PROMPT. Below are lines of data; give the number of them that contain "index", and only that.

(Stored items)
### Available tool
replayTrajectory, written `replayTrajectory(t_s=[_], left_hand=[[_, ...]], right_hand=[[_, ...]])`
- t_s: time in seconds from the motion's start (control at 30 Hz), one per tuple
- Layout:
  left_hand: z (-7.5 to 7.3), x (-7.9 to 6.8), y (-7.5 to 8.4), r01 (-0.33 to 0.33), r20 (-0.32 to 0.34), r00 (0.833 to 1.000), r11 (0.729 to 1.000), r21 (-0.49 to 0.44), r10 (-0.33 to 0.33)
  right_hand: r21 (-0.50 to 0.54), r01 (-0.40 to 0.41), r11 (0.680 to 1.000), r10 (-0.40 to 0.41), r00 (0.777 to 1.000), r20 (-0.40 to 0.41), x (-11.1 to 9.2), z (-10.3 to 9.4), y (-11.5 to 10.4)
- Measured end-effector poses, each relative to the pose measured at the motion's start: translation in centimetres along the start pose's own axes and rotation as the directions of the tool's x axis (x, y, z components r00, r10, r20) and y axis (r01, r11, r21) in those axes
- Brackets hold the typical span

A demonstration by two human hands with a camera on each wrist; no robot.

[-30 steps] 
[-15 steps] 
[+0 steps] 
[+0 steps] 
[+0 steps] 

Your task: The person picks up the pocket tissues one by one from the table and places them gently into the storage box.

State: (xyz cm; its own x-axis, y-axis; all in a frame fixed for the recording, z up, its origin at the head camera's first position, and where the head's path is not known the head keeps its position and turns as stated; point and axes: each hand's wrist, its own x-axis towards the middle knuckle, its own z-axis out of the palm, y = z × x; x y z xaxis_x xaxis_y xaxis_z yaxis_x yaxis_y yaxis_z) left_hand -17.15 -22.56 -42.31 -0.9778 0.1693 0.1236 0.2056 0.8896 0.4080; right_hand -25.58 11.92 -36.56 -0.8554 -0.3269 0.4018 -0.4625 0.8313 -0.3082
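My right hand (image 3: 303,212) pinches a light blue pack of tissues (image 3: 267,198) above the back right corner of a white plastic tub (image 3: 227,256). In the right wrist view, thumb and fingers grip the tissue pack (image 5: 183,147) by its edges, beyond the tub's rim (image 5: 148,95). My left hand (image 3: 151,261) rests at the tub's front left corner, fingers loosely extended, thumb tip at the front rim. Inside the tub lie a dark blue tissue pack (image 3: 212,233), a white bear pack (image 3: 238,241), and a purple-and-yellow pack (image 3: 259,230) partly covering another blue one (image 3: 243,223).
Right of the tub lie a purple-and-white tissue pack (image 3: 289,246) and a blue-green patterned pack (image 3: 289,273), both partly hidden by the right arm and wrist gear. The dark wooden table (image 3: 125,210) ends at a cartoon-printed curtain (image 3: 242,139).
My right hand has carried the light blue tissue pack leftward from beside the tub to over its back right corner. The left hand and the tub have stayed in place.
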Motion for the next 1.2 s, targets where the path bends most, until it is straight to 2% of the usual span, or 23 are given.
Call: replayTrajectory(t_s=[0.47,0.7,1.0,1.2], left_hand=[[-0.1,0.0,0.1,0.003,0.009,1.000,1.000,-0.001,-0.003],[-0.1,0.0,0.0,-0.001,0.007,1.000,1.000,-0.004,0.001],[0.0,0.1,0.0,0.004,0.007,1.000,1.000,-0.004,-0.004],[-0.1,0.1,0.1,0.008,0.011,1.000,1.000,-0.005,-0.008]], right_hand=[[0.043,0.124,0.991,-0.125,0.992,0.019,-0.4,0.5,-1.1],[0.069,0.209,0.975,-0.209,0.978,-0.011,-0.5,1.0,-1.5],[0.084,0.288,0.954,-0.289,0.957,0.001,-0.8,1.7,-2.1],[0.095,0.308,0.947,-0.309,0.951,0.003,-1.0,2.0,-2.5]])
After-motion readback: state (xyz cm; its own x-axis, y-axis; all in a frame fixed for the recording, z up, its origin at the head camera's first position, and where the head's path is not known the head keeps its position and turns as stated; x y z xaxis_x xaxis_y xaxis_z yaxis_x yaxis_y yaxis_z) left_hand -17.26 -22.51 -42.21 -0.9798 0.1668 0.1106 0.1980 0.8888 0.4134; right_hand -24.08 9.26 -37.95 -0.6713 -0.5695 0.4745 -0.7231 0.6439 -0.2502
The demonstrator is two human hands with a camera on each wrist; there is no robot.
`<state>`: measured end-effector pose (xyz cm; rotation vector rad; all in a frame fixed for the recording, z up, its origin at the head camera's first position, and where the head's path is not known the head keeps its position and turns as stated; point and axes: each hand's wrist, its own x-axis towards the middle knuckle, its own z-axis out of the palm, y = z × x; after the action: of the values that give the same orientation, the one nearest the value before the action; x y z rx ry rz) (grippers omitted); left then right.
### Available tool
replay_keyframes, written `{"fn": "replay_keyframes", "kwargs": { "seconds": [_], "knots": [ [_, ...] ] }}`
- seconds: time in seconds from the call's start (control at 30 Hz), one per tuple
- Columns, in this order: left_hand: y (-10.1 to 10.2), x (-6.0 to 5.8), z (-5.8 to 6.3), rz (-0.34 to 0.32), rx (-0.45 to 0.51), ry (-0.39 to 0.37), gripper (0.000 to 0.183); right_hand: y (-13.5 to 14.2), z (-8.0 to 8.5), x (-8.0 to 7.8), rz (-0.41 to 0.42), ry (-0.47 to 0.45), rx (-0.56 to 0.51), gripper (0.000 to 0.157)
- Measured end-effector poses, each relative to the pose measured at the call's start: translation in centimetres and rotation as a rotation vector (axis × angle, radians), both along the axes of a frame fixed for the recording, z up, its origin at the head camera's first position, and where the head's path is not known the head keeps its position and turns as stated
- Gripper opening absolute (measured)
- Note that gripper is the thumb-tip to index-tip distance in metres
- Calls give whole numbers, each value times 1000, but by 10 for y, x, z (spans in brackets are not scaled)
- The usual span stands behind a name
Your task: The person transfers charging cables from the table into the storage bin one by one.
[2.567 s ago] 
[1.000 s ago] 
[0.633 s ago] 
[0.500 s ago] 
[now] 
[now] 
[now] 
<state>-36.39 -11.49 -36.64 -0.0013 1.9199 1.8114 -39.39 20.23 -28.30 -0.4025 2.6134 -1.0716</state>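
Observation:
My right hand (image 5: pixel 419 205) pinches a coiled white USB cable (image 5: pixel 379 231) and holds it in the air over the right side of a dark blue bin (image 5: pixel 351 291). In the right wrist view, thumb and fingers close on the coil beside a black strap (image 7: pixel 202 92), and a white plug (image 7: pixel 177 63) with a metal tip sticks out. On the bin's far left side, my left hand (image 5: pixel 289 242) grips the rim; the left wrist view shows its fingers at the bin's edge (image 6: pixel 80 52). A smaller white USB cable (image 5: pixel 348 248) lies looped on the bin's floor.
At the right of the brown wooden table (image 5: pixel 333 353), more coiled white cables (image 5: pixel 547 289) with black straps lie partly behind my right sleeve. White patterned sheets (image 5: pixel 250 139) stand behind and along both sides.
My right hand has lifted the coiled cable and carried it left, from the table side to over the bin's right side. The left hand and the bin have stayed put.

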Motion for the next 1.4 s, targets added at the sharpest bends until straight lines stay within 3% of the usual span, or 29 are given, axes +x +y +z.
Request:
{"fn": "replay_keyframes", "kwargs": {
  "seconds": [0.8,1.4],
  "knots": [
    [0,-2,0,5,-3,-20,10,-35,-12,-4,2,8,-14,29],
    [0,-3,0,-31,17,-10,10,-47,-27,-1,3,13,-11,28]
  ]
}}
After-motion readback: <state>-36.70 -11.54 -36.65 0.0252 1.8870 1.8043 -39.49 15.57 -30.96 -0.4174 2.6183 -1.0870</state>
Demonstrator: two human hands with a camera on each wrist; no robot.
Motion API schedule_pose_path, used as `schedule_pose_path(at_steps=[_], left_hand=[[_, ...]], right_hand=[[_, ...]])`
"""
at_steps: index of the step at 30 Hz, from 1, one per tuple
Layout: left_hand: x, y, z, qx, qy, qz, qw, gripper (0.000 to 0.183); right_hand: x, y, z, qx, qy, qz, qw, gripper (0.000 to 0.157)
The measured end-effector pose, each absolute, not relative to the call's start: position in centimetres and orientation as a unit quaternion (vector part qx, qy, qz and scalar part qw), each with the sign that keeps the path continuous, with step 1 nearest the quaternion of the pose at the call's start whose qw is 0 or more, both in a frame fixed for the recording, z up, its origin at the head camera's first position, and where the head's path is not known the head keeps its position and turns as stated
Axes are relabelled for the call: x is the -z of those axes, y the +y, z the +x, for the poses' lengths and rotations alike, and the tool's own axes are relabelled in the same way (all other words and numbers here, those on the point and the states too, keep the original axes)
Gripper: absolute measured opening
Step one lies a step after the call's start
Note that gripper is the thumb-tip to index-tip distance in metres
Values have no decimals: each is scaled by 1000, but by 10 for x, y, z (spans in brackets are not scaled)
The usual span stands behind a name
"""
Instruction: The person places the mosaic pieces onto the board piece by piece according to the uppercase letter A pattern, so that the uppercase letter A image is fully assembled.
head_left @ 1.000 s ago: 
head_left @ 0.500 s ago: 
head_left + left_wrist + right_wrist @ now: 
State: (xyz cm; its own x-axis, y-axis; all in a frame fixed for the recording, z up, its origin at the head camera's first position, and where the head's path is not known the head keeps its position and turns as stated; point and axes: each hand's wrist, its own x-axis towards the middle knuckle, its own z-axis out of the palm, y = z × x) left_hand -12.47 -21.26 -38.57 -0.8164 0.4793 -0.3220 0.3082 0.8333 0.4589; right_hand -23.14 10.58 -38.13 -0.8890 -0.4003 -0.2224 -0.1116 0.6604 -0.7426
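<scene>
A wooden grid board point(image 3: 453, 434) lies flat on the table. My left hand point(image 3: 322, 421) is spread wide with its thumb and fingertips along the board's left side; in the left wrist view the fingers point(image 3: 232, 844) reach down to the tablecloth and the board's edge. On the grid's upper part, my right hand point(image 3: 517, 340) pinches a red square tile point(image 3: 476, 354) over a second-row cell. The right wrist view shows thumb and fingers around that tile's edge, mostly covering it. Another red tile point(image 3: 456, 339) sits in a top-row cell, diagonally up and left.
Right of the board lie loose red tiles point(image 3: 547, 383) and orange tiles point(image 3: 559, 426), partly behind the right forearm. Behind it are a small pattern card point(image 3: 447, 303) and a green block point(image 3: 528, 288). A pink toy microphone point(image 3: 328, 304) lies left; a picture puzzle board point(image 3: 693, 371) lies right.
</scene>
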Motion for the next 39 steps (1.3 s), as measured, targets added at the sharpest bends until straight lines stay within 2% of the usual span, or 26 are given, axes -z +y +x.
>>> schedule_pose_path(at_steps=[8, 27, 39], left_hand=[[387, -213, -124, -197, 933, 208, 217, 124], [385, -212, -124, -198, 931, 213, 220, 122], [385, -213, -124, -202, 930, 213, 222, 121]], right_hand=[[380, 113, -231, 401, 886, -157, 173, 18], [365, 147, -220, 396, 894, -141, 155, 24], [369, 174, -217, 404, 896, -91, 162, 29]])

THE ANSWER. 3